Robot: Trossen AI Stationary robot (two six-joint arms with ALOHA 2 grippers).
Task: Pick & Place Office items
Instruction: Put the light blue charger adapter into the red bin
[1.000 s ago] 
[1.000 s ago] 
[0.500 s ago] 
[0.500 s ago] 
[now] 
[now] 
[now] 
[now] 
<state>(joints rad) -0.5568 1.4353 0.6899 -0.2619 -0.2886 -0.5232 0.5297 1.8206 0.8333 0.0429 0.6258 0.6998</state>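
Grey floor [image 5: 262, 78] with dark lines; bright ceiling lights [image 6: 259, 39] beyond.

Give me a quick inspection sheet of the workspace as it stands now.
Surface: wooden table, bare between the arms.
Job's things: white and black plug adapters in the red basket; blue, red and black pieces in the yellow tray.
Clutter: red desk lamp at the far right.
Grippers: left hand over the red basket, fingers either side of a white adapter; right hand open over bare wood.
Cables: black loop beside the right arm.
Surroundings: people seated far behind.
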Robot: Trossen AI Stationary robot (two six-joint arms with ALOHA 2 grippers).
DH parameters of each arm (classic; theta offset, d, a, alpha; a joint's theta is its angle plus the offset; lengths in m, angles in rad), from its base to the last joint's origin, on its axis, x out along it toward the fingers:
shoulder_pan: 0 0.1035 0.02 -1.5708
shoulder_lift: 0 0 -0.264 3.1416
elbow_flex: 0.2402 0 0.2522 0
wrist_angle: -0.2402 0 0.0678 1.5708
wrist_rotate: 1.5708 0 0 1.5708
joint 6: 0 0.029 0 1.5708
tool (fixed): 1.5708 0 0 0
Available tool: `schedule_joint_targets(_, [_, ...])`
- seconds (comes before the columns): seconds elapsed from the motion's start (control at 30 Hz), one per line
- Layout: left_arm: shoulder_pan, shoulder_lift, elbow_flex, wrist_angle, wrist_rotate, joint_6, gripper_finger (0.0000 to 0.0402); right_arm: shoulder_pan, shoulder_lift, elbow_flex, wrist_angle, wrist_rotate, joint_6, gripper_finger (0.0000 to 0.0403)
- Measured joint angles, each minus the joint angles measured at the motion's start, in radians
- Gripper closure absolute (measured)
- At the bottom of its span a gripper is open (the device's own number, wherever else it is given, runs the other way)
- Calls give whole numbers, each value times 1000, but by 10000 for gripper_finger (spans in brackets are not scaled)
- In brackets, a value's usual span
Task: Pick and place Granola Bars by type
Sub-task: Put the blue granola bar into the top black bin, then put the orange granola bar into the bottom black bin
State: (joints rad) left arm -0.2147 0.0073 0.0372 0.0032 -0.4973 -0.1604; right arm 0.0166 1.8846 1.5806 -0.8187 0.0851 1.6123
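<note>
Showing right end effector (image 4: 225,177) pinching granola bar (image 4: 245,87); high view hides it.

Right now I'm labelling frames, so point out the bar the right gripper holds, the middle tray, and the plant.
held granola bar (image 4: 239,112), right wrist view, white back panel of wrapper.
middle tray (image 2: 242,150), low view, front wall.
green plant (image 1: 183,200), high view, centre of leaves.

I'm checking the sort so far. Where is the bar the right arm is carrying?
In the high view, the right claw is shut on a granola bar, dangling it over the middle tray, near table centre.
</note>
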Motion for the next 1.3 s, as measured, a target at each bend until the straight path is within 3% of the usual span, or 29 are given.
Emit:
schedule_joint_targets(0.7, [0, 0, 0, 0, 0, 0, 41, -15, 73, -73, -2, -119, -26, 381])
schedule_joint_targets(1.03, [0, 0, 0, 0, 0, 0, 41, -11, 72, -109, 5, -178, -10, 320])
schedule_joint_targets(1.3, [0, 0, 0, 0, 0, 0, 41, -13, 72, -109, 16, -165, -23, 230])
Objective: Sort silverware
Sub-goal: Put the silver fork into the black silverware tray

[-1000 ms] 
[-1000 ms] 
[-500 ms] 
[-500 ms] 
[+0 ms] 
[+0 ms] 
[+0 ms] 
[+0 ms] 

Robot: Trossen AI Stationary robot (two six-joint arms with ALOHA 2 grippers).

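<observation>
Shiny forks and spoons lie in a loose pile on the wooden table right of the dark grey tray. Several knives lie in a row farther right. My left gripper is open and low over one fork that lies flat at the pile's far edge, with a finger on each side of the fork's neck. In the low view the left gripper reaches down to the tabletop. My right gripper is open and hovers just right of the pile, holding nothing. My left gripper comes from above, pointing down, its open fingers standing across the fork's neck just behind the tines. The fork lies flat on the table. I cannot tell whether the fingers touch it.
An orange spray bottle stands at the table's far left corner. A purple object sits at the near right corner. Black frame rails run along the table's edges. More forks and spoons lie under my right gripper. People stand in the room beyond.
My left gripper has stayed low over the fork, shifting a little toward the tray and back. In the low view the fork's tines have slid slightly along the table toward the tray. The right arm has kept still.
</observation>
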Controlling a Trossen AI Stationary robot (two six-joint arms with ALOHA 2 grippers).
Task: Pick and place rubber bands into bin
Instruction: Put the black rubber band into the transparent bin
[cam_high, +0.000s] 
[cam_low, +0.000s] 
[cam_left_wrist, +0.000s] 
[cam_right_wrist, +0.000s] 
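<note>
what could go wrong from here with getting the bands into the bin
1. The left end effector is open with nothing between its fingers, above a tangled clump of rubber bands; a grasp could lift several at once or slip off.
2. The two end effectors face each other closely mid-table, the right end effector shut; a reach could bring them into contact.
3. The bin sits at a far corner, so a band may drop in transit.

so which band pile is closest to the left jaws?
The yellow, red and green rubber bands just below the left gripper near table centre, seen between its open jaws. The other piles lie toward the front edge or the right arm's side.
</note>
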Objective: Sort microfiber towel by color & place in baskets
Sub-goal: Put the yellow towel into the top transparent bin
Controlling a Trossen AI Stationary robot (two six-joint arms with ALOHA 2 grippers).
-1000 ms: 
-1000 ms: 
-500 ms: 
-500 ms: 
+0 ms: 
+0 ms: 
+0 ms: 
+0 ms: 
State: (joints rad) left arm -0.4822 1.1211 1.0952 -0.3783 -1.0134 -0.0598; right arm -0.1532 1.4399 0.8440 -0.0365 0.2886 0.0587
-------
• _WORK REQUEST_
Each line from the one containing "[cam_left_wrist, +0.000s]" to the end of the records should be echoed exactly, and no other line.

• _TASK ANSWER_
[cam_left_wrist, +0.000s] 
[cam_right_wrist, +0.000s] 
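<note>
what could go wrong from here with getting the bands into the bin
1. The left end effector is open with nothing between its fingers, above a tangled clump of rubber bands; a grasp could lift several at once or slip off.
2. The two end effectors face each other closely mid-table, the right end effector shut; a reach could bring them into contact.
3. The bin sits at a far corner, so a band may drop in transit.

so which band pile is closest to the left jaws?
The yellow, red and green rubber bands just below the left gripper near table centre, seen between its open jaws. The other piles lie toward the front edge or the right arm's side.
</note>
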Objective: Sort microfiber towel by color & place in baskets
Sub-goal: Put the yellow towel into the top transparent bin
Controlling a Trossen AI Stationary robot (two six-joint arms with ALOHA 2 grippers).
-1000 ms: 
-1000 ms: 
-500 ms: 
-500 ms: 
+0 ms: 
+0 ms: 
+0 ms: 
+0 ms: 
State: (joints rad) left arm -0.4822 1.1211 1.0952 -0.3783 -1.0134 -0.0598; right arm -0.1532 1.4399 0.8440 -0.0365 0.2886 0.0587

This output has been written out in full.